Monday, October 24, 2016

Amgen bike race takes some Highland Park car owners by surprise

Apparently many drivers did not see the temporary no parking signs | Jane Parshall

Apparently many drivers did not see the temporary no parking signs | Jane Parshall

HIGHLAND PARK — Jane Parshall had never heard of the Amgen Tour of California, the nation’s largest bike race, until it was too late.  On Sunday morning, Parshall discovered that her Volvo station wagon had been impounded because it had been parked on Piedmont Avenue, part of the route the elite cyclists took as they raced through on their way to the finish line in Pasadena. When Parshall went to claim her Volvo, she ran into many other Northeast L.A. residents whose vehicles had also been impounded for being left on the route.

Parshall, whose neighbor’s Honda Fit was also towed, said residents had not been given enough time to see the signs and avoid getting their vehicles impounded.

“None of us saw the [no parking] signs until today,” Parshall said in an email sent on Sunday. “We think the city should have properly (and in a timely fashion) informed the residents of the streets where the race would take place, and would like to protest the charges.”

The tour’s course changes every year, with the 2015 route sending riders circling around downtown Los Angeles before zipping through Lincoln Heights, Cypress Park, Highland Park and Eagle Rock on the final leg of the race.

It’s not clear how many motorists had their car impounded on Sunday. But when Parshall went to recover her vehicle at the impound lot late Sunday morning, there were at least half a dozen other people in line whose vehicles had also been towed for the same reason.

Parshall had to pay $277.80 in fines and towing fees.

Eastsider Advertising


  1. The signs were up 5 days before, and lots of them…What a great event, too bad people didn’t come out to support the riders!

  2. I have in my hands a very nicely produced flyer mailed to everyone within a mile of the bike route over a week ago. What’s more, the “No Parking between 1 a.m. and 1 p.m.” signs were ubiquitous, as were the temporry barricades on every corner (I’m astonished that the City has so many!) There’s just no reason to claim surprise. It was a great race and a wonderful excuse for neighbors to gather!

    • Dang, it must have been sandwiched in between 18 Bennett Keyeser and Ref Rodriguez flyers, which, as always, were summarily dispatched to the recycling bin.
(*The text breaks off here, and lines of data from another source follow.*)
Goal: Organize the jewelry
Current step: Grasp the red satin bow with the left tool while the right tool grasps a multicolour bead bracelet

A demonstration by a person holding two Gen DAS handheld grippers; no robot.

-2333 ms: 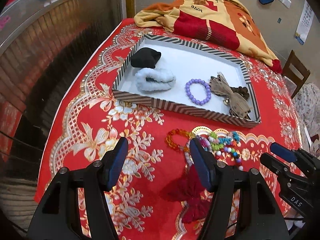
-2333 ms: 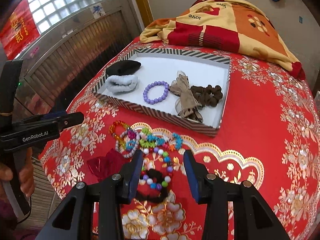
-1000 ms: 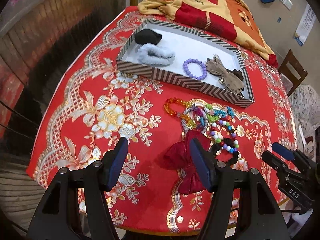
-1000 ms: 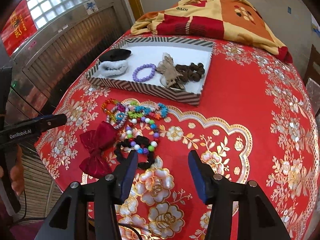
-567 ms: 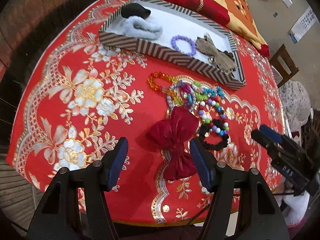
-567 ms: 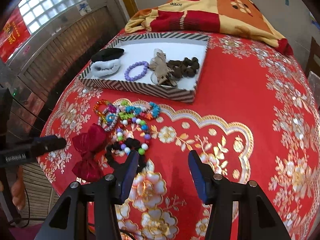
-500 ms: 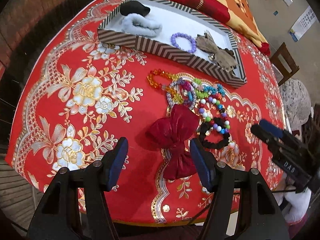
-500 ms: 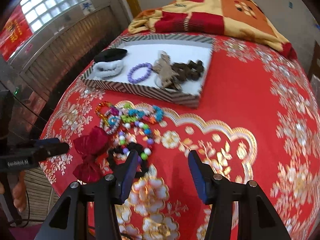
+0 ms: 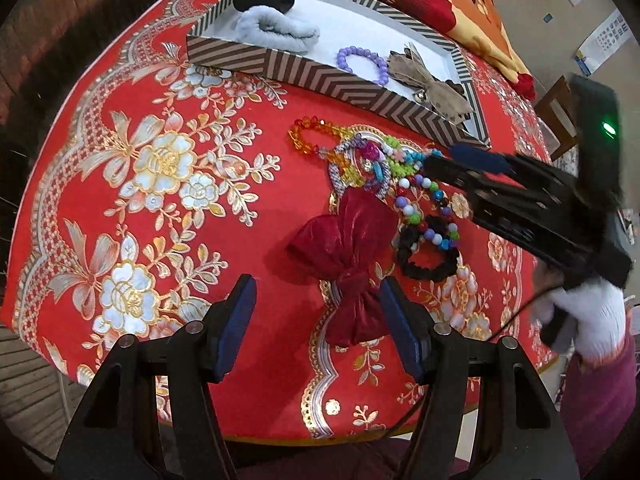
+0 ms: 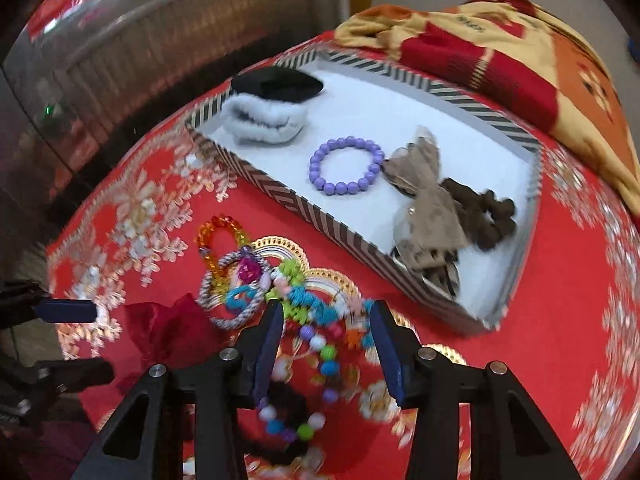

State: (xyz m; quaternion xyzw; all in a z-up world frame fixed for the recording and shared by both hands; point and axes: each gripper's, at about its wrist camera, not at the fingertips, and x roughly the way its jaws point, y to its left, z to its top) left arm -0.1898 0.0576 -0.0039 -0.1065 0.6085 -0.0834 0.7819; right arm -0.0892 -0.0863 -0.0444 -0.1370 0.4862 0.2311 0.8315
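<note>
Right wrist view: the right gripper [image 10: 324, 336] has its fingers at a middling gap, and they have just been closing in. Between them lies a multicoloured bead strand [image 10: 320, 350], part of the bracelet heap [image 10: 256, 280] on the red flowered desk [image 10: 560, 280]; whether the pads touch it I cannot tell through the blur. Near the fingers lies a black scrunchie [image 10: 280, 396]. Left of the heap is a dark red velvet bow [image 10: 168, 332].

Farther off stands a striped tray [image 10: 360, 248] with a white floor, holding a black scrunchie, a white fluffy band [image 10: 262, 122], a purple bead bracelet [image 10: 346, 166], a beige bow [image 10: 424, 196] and a brown scrunchie [image 10: 484, 212]. A patterned blanket [image 10: 500, 48] lies beyond.

Left wrist view: the left gripper [image 9: 316, 322] is spread wide above the near tail of the velvet bow [image 9: 344, 256], gripping nothing. The right gripper [image 9: 472, 164] reaches over the heap from the right, held in a white-gloved hand [image 9: 588, 320].
</note>
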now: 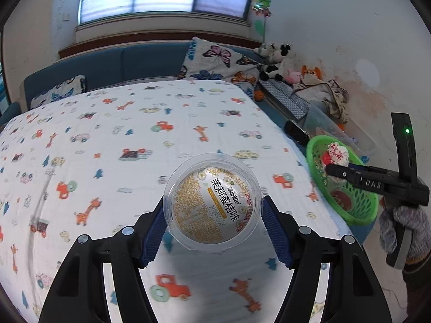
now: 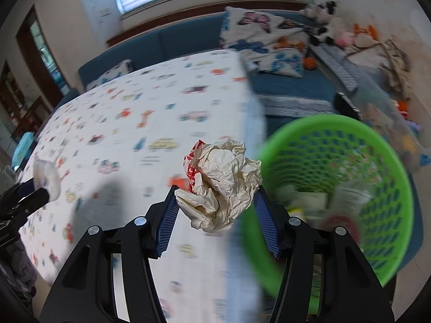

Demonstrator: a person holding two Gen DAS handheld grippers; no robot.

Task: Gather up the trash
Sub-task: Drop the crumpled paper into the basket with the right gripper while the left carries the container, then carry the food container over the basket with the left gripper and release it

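The left tongs [image 1: 212, 216] hold a round clear plastic cup with a yellow printed lid [image 1: 211, 202] above the counter with the white cartoon-print cloth [image 1: 107, 140], while the right tongs [image 2: 215, 216] grip a crumpled ball of cream and red paper [image 2: 221, 183] just beside the green plastic mesh basket [image 2: 382, 188], which already contains some trash.

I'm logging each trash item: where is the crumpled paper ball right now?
In the right wrist view, the crumpled paper ball is gripped in the right tool, above the cartoon-print tablecloth, just left of the green basket.
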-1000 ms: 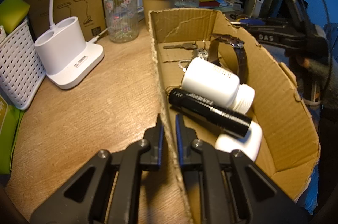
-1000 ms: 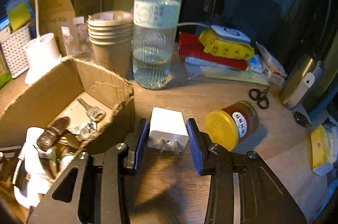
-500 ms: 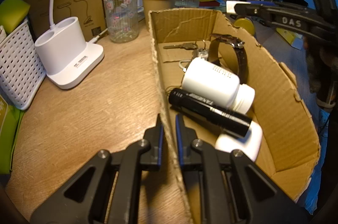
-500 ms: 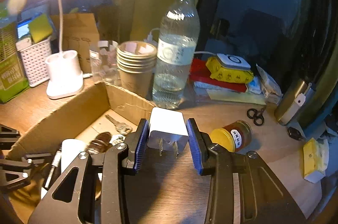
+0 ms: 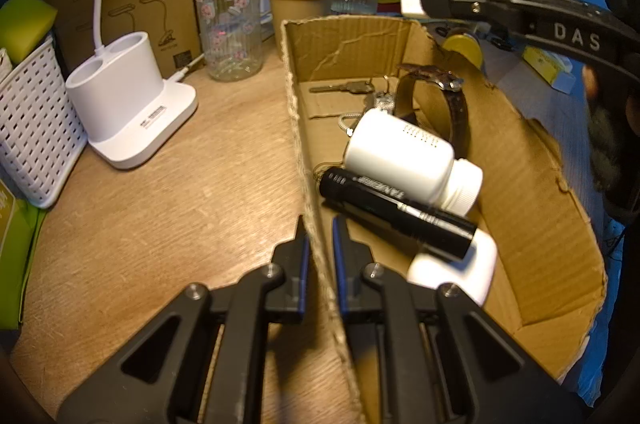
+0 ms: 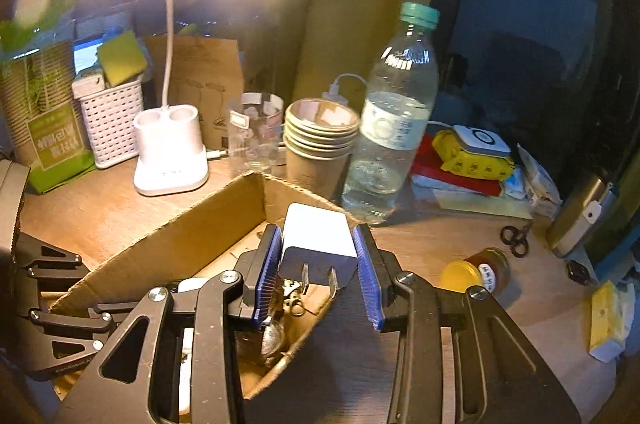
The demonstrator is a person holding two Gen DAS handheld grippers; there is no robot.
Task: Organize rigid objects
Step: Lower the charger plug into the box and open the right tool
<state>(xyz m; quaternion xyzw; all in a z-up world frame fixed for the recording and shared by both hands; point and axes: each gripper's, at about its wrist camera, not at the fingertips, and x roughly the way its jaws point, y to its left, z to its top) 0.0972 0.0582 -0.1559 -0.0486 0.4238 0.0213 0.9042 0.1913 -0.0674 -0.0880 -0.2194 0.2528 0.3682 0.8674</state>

They went right by my house and I would’ve loved to have gone out and watched.

      • Ain’t that the truth about Keyser & Rodriguez? Fortunately for me, the Amgen flyer fell out. But even if it hadn’t, we were drowning in no parking signs north of Monte Vista where the cross streets were closed to thru traffic.

        • Call me shallow, but the sheer number of Rodriguez ads (and their sour negative nature, and all the $$ being spent) caused me to turn against him.

  3. Jorge Gorganzola

    Nice to see the bike lanes get used on Colorado!

  4. Seems like another person is out for their 15 minutes of fame. Unless you live in a cave then you’ve probably “never heard of the Amgen Tour of California”. I don’t buy this claim either. City is USUALLY good about posting no parking signs no matter what is going on (even tree trimming).

  5. My car was not impounded. HOWEVER… the flyer that was distributed said that there was no parking between 6am and 1pm. Then, when the signs went up, the time was changed to 1am. So there was a lack of consistency in noticing. Additionally, the signs were installed in a very halfass fashion, put up with bent paper clips. They could easily be taken down. Thirdly, this event caused a huge impact and took a great deal of City resources. The least the sponsors could have done would be to try and alert car owners before towing them, otherwise it looks like a cash grab. With filming, there are personnel very visible to assist residents in working around the event. With this tour, there was no one to be found. Calls to the number on the flyer went unanswered.

    To give you some perspective – see how Pasadena handled this same event. Neighborhood outreach began months earlier. The city worked closely with residents and businesses on impacts to parking. Los Angeles, as usual, has very little respect for its residents and is more concerned with the fees Amgen paid for City crew/PD overtime.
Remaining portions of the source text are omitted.